38年前に別れた君に伝えたいこと

「私が始まりって事ですか?」

「そう、私より前、彼にとって大好きな人が見せた初めての大粒の涙、それが余りにもショックで自分の幼さ無力さを悔やんで、もう二度とこんな間違いはしないと心に誓ったんじゃないかな、

高瀬さん、私は断言できるわ、

もしあの時、貴女の方から別れを切り出さなければ、彼は死ぬまで貴女を愛し続けた。余程の事がない限り彼の方から別れを告げる事なんてないから。私には分かるの、彼はそういう人、、
私が邪魔さえしなかったら、彼はそこまで貴方に伝えたかったんじゃないかな」

もう駄目だ、、涙が、止まらなくなってしまった。
私は圭くんの事を何もわかっていなかった、、

彼の何を見ていたんだろう、、

上辺だけの優しさに満足して、彼の真の愛情に気づかずにいた、、

幼すぎたのは私の方だ、、

圭くん、、ごめんね、、、でも、

「どうして河崎さんじゃなくて私なんですか?」

同じように別れを告げられたのに、圭くんはどうして河崎さんじゃなくて私を探してくれたんだろう。
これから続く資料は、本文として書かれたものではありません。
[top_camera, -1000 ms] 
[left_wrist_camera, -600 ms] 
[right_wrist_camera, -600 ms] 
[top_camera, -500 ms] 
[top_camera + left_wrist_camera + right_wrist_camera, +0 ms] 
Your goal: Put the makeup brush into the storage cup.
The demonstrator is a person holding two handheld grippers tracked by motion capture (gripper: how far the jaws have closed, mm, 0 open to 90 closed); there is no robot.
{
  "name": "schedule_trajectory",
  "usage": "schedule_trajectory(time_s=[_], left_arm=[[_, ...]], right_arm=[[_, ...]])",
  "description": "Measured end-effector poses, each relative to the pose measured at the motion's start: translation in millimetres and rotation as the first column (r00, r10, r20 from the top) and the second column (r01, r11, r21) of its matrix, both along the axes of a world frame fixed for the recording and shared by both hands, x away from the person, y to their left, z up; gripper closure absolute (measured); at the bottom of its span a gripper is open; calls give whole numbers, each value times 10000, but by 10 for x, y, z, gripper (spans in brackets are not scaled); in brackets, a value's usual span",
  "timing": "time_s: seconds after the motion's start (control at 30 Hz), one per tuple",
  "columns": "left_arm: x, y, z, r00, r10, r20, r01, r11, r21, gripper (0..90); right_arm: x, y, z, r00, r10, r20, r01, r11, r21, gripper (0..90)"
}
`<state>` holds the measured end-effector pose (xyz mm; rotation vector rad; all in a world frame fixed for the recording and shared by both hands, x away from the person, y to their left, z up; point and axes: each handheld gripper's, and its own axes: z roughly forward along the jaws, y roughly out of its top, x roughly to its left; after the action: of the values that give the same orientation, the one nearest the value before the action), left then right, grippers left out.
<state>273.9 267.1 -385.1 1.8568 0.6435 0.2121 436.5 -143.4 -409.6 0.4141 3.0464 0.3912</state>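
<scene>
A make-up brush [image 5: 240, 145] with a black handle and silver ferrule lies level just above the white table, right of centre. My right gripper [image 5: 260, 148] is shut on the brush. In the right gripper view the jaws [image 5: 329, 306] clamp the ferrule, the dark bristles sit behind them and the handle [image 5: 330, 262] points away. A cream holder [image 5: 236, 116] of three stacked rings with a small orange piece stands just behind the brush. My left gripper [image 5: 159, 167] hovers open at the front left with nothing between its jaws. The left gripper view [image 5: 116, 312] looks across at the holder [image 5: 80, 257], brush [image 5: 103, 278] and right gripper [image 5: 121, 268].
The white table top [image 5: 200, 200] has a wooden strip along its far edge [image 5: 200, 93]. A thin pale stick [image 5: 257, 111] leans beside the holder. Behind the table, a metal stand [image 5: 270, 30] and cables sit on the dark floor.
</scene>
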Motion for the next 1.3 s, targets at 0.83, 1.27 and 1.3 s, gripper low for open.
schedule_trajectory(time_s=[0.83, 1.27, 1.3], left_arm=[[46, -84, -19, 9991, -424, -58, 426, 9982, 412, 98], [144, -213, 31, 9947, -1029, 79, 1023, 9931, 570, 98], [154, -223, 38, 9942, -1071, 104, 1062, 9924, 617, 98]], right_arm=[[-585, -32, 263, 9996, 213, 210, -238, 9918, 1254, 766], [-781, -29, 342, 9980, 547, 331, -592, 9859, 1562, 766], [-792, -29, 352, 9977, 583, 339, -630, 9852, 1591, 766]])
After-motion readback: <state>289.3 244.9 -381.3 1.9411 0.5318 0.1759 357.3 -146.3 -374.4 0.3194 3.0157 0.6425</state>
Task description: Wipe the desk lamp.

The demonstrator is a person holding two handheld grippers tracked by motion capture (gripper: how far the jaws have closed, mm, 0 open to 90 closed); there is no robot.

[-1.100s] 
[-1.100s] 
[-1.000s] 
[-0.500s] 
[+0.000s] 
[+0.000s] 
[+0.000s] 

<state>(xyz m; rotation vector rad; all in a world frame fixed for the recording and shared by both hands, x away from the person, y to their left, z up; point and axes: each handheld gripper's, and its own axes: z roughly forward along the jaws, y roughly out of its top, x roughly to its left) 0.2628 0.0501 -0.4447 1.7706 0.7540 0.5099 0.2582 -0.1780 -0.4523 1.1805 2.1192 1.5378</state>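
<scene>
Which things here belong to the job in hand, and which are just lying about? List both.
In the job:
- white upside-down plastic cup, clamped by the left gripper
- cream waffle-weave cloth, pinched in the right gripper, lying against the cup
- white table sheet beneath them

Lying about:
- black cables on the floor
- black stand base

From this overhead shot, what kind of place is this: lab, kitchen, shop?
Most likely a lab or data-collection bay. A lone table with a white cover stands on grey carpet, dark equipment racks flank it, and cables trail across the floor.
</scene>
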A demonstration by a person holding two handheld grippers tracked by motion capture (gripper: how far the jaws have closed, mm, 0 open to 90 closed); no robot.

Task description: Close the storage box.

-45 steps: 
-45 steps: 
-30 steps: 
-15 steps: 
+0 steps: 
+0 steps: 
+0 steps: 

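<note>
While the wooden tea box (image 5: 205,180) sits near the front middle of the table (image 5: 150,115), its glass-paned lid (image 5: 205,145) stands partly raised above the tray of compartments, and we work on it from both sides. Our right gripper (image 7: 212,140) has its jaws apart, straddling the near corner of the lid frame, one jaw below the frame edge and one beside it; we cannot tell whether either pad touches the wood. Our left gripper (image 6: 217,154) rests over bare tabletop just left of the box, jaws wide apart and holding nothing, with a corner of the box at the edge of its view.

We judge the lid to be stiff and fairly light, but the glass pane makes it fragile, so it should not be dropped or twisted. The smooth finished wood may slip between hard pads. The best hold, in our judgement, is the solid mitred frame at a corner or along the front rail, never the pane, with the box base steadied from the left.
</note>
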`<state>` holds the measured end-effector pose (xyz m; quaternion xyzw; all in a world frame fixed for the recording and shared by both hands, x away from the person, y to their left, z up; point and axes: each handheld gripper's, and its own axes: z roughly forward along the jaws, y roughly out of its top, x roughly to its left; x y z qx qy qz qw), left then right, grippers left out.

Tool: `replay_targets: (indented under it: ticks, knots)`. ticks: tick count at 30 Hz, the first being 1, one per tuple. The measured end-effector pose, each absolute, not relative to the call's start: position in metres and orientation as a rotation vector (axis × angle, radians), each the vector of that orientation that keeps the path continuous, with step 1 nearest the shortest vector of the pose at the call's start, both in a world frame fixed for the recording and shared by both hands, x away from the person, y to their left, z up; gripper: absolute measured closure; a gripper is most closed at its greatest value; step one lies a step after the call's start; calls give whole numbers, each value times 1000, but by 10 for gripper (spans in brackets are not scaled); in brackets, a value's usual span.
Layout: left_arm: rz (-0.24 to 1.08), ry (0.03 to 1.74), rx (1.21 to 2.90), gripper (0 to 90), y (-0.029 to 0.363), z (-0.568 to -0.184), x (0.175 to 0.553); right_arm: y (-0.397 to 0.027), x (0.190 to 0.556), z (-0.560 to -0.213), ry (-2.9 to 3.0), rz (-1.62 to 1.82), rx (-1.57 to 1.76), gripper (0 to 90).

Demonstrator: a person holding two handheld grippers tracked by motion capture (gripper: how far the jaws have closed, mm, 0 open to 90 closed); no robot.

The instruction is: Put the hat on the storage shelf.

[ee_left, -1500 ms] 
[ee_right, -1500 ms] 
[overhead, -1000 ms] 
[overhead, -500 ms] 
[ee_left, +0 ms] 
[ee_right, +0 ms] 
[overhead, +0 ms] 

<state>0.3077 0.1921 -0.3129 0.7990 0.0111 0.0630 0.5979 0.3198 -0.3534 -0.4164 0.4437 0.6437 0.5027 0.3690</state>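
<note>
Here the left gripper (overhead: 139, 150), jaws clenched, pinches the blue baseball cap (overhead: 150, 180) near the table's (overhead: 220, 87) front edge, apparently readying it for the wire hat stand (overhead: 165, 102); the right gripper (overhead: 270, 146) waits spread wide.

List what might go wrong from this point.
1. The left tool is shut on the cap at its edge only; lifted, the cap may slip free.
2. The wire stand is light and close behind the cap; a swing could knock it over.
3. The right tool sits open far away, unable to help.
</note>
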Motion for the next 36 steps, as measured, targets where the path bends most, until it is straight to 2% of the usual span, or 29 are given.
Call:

「わからない? その答えは貴女が持っている、、自分の胸に手を当てて聞いてみて、、」

私が持ってる?

「高瀬さん、彼に会ってあげて、、その答えがわかるかもしれないから」

彼女は両手を合わせてそう言うと、私を仏間がある和室へと案内してくれた。


焼香用の炭に火を付けながら遺影に向かって優しく語りかける。

「圭ちゃん、美幸さん来てくれたよ、良かったね」

仏壇の中には彼の写真が沢山飾られていた。
若い時の写真、赤ちゃんを抱いた写真、奥さんと並んだ写真、、その内の一枚の写真に目が止まった。

あっ、私も持ってた写真だ。


彼女の視線を感じて、慌てて目を逸らした。

「友達同士や親子では、そんな写真撮らないよね、その写真は貴女が撮ったものでしょ?」

「は、はい。家の近くの公園で・・・」

あの時の写真、カメラに向かって優しく微笑んでいる、手には私があげた手作りの教科書入れを持っていた。